--- EXTRACTED RECORDS Enclosed Below ---

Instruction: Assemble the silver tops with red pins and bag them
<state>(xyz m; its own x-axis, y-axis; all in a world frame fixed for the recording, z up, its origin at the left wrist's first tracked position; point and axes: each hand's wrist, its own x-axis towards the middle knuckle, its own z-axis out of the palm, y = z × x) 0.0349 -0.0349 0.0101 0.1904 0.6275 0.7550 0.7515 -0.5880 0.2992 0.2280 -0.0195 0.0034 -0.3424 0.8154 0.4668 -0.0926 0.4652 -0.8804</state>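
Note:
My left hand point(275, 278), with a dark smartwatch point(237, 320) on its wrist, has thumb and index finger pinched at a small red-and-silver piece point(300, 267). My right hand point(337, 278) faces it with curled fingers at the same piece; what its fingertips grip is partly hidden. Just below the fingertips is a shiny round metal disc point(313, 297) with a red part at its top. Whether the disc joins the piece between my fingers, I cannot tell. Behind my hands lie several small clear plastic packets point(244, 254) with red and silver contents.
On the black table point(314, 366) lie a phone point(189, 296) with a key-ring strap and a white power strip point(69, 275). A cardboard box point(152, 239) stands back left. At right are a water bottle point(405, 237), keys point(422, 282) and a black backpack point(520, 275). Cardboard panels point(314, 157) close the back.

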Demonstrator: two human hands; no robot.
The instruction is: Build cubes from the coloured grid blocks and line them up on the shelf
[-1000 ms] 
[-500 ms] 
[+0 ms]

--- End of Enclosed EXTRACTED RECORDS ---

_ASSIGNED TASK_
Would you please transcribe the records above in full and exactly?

_ANSWER TO THE PROBLEM_
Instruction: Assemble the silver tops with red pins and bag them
<state>(xyz m; its own x-axis, y-axis; all in a world frame fixed for the recording, z up, its origin at the left wrist's first tracked position; point and axes: each hand's wrist, its own x-axis towards the middle knuckle, its own z-axis out of the palm, y = z × x) 0.0349 -0.0349 0.0101 0.1904 0.6275 0.7550 0.7515 -0.5880 0.2992 0.2280 -0.0195 0.0034 -0.3424 0.8154 0.4668 -0.0926 0.4652 -0.8804</state>
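Note:
My left hand point(275, 278), with a dark smartwatch point(237, 320) on its wrist, has thumb and index finger pinched at a small red-and-silver piece point(300, 267). My right hand point(337, 278) faces it with curled fingers at the same piece; what its fingertips grip is partly hidden. Just below the fingertips is a shiny round metal disc point(313, 297) with a red part at its top. Whether the disc joins the piece between my fingers, I cannot tell. Behind my hands lie several small clear plastic packets point(244, 254) with red and silver contents.
On the black table point(314, 366) lie a phone point(189, 296) with a key-ring strap and a white power strip point(69, 275). A cardboard box point(152, 239) stands back left. At right are a water bottle point(405, 237), keys point(422, 282) and a black backpack point(520, 275). Cardboard panels point(314, 157) close the back.
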
Demonstrator: two human hands; no robot.
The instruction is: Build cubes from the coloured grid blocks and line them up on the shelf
[-1000 ms] 
[-500 ms] 
[+0 ms]

The exercise is done; no more work remains.